◆ Information shown ◆
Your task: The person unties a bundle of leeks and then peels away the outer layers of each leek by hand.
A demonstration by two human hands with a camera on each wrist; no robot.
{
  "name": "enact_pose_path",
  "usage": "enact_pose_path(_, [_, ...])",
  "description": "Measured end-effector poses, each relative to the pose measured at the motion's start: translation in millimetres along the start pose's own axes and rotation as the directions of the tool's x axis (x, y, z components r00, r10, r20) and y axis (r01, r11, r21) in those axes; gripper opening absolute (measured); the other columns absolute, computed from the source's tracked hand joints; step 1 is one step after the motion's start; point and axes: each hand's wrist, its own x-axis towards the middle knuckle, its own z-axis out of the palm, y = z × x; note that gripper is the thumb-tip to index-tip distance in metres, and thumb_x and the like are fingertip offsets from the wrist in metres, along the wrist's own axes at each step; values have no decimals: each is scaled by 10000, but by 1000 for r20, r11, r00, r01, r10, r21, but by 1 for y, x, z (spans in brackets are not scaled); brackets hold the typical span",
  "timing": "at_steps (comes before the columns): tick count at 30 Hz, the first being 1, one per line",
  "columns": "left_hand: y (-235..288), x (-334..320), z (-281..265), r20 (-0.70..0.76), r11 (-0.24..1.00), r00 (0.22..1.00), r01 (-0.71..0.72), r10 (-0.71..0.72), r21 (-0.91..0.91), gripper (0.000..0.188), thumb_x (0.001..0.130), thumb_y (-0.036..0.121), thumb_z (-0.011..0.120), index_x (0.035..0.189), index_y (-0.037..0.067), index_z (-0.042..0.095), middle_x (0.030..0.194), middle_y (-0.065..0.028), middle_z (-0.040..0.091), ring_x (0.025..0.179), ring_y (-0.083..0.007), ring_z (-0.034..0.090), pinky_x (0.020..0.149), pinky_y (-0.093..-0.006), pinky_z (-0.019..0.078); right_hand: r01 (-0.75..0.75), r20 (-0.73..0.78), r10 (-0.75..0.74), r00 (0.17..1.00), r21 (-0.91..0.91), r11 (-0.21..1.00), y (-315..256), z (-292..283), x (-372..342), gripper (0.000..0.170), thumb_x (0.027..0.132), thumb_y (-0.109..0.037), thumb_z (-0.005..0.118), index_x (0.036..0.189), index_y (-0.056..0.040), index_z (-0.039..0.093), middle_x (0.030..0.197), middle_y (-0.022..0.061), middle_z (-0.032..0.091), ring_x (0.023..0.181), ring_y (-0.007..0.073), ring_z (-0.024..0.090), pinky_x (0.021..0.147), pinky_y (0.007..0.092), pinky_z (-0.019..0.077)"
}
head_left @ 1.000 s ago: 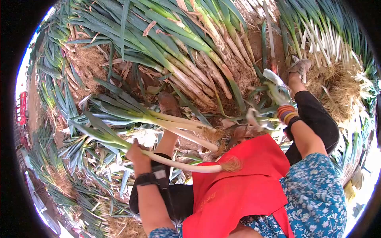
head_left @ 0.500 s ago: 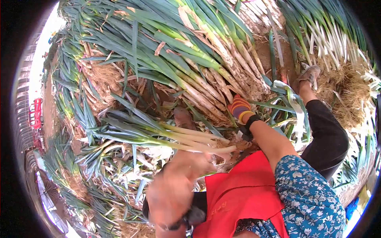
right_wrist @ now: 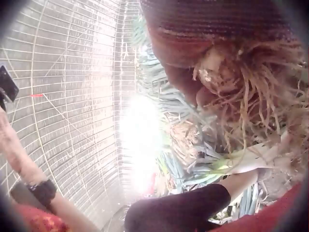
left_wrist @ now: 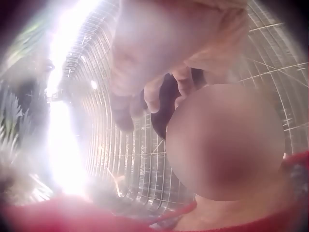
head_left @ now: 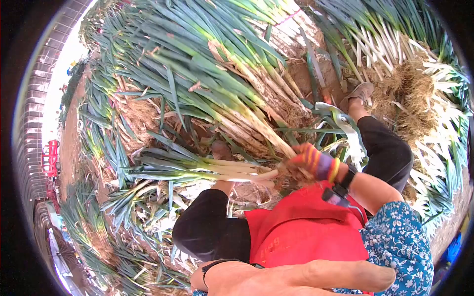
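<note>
In a striped glove, the right hand [head_left: 316,163] grips the root end of a soil-stained leek [head_left: 274,138] at the edge of the big heap. Its hairy roots [right_wrist: 256,101] hang beside the glove [right_wrist: 203,24] in the right wrist view. Just left of that hand, several peeled leeks [head_left: 237,170] lie together, white ends toward the red apron. Large and near the camera, the left hand [head_left: 301,276] is raised at the bottom of the head view, fingers extended and holding nothing visible. The left wrist view shows it blurred [left_wrist: 174,43], close to the person's head.
Big heaps of leeks [head_left: 187,74] spread across the top and left. Whiter leeks with bushy roots [head_left: 410,93] lie at the right. Loose leaves [head_left: 340,123] and peelings litter the ground between the person's bent legs [head_left: 212,224]. A red metal object [head_left: 51,158] stands far left.
The left hand, which held a peeled leek, has let go and risen toward the head; the peeled leeks lie grouped. The right hand has moved from loose leaves to the heap and drawn a leek nearer.
</note>
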Motion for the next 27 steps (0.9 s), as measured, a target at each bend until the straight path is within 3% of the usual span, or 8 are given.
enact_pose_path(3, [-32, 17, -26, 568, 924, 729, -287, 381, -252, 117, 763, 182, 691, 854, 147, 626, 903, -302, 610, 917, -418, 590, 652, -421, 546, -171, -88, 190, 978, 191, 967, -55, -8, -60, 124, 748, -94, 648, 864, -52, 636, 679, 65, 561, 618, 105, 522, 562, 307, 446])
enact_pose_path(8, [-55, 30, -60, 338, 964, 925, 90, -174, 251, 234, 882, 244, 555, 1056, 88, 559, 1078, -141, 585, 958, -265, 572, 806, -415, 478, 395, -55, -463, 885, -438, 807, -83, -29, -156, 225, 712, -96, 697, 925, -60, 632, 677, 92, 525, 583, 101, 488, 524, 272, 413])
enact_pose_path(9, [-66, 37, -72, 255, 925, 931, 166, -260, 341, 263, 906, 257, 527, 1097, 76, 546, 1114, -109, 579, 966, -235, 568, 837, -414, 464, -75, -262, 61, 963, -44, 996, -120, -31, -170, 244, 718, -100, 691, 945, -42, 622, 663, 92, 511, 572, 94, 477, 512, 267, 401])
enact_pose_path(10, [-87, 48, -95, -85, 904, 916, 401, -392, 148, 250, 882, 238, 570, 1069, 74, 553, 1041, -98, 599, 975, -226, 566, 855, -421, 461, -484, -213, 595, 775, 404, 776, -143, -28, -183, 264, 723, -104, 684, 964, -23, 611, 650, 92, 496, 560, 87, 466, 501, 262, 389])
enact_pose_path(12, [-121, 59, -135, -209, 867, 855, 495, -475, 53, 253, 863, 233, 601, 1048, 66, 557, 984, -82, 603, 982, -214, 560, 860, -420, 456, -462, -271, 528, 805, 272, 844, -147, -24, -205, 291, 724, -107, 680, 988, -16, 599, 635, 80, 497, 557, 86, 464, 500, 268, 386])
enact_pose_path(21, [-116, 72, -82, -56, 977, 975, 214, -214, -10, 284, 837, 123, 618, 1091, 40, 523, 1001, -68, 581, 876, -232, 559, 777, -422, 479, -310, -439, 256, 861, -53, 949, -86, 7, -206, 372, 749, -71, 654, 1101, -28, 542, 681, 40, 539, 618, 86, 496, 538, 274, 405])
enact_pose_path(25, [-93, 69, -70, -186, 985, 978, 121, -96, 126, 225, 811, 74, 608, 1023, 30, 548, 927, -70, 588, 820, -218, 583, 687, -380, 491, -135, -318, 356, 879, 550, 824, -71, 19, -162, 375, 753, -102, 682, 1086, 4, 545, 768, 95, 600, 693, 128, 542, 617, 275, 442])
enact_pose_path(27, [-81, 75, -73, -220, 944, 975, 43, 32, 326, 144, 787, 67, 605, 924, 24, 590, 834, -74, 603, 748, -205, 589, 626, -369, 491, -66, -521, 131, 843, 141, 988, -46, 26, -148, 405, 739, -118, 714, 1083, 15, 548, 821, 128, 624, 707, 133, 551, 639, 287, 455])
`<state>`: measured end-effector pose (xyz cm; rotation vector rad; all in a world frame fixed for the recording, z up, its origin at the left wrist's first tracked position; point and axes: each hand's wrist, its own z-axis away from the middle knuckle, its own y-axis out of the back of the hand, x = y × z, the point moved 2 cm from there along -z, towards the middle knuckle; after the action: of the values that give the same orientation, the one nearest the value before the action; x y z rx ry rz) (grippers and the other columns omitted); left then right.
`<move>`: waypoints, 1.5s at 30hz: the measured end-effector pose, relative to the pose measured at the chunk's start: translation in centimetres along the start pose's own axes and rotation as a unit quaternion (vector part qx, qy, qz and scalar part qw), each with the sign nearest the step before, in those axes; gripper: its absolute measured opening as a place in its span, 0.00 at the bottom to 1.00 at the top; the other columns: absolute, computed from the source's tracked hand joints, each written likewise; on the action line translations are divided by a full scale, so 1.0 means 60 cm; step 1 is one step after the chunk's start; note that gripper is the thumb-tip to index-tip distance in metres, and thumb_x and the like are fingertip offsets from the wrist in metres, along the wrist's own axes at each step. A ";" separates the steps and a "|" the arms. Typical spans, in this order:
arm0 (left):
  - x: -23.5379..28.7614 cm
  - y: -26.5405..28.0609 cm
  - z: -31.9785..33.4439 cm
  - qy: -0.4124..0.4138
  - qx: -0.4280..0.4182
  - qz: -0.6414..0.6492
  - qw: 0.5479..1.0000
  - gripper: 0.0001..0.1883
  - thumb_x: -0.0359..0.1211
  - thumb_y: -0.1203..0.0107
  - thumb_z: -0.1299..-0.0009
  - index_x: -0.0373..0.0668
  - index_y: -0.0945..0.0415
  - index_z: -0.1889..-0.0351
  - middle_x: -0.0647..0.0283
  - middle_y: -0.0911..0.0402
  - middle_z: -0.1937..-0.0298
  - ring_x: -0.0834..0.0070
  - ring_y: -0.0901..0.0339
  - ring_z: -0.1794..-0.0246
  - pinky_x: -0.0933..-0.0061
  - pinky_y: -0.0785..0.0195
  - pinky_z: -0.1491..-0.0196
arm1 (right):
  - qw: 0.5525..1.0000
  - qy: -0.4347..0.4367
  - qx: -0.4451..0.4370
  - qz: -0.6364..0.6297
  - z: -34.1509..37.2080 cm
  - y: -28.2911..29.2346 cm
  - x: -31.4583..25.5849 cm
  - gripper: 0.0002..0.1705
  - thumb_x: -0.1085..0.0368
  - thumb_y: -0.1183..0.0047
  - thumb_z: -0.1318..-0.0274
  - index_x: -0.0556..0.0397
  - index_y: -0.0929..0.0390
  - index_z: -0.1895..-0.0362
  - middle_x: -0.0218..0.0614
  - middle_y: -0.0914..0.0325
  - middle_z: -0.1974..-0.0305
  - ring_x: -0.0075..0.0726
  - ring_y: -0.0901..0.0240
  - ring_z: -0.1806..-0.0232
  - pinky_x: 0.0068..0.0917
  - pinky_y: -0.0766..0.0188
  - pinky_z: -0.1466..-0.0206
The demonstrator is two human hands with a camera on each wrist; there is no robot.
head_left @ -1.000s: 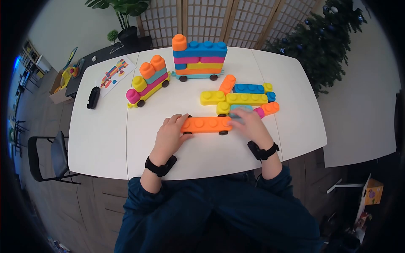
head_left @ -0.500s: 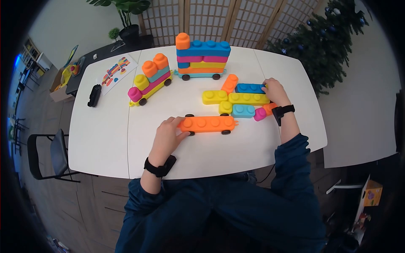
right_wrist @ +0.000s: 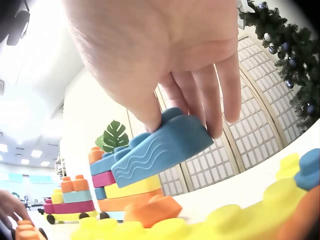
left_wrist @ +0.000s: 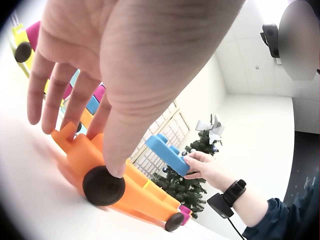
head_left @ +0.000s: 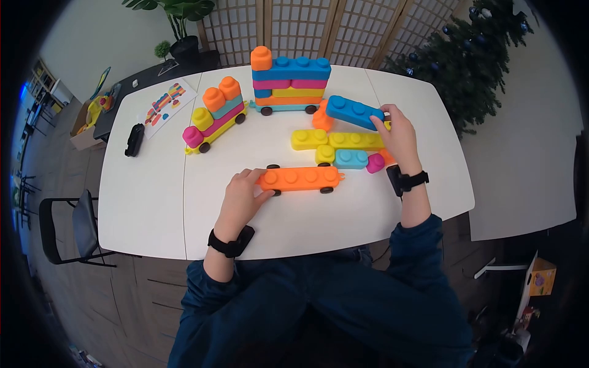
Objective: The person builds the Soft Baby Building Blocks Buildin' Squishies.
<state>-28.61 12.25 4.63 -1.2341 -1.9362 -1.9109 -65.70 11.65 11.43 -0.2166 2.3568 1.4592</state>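
My right hand [head_left: 400, 136] pinches one end of a long blue building block [head_left: 354, 113], lifted and tilted above the other blocks. In the right wrist view, wavy lines run along the side of this block [right_wrist: 155, 150]. On the near part of the table lies an orange wheeled base [head_left: 299, 179] with a row of studs and black wheels. My left hand [head_left: 240, 199] holds its left end, thumb by the near wheel and fingers on the far side. The left wrist view shows the thumb right at the black wheel [left_wrist: 103, 185].
Loose blocks lie under and around my right hand: yellow [head_left: 356, 141], light blue [head_left: 351, 159], pink [head_left: 375, 163] and orange [head_left: 322, 118]. Behind stand a tall block wagon [head_left: 289, 92] and a smaller one [head_left: 215, 119]. A picture sheet [head_left: 164, 107] and a black object [head_left: 134, 140] lie left.
My right hand left the orange base, reached to the blue block at the right and lifted it, tilting it. My left hand has stayed at the base's left end.
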 end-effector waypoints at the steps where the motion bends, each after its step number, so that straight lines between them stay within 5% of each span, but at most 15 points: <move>1: 0.001 0.001 0.000 -0.003 -0.008 -0.003 1.000 0.25 0.32 0.27 0.41 0.41 0.20 0.44 0.54 0.16 0.54 0.54 0.19 0.53 0.61 0.25 0.47 | 0.998 0.018 0.024 -0.046 0.013 0.002 -0.014 0.18 0.57 0.35 0.37 0.54 0.23 0.51 0.43 0.15 0.57 0.50 0.16 0.56 0.37 0.20 0.53; 6: 0.005 0.014 -0.005 -0.015 0.008 0.040 0.999 0.29 0.35 0.27 0.38 0.40 0.23 0.38 0.53 0.17 0.47 0.57 0.19 0.49 0.62 0.25 0.46 | 0.967 0.047 -0.038 -0.248 0.084 -0.018 -0.100 0.20 0.56 0.36 0.36 0.54 0.24 0.49 0.42 0.16 0.57 0.45 0.16 0.56 0.35 0.21 0.54; 11: 0.025 0.036 -0.016 -0.026 0.064 0.186 0.980 0.28 0.33 0.33 0.30 0.40 0.26 0.33 0.55 0.18 0.41 0.63 0.19 0.44 0.62 0.25 0.42 | 0.964 0.104 -0.089 -0.227 0.129 -0.065 -0.144 0.21 0.56 0.36 0.36 0.56 0.26 0.49 0.44 0.18 0.60 0.47 0.18 0.60 0.34 0.22 0.57; 26: 0.003 0.009 -0.016 -0.022 0.024 0.145 0.989 0.21 0.30 0.32 0.33 0.36 0.21 0.42 0.52 0.16 0.51 0.61 0.17 0.54 0.66 0.24 0.47 | 0.969 0.131 -0.104 -0.184 0.156 -0.107 -0.148 0.20 0.57 0.34 0.40 0.54 0.26 0.52 0.43 0.18 0.62 0.51 0.19 0.63 0.38 0.23 0.61; 45: 0.013 0.009 -0.012 -0.056 0.054 0.092 0.993 0.24 0.32 0.29 0.36 0.37 0.22 0.42 0.51 0.16 0.49 0.56 0.18 0.52 0.63 0.25 0.47 | 0.969 0.123 -0.102 -0.190 0.160 -0.115 -0.146 0.21 0.56 0.32 0.42 0.52 0.26 0.53 0.42 0.18 0.63 0.49 0.19 0.63 0.38 0.23 0.61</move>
<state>-29.11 11.87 5.65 -1.4606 -1.8765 -1.6576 -53.31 16.53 5.11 -0.8983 2.1767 1.5444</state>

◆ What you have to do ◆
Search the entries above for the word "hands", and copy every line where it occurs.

◆ Exercise solution ◆
A demonstration by two human hands with a camera on each wrist; no robot.
The demonstrator is two human hands with a camera on each wrist; there is no robot.

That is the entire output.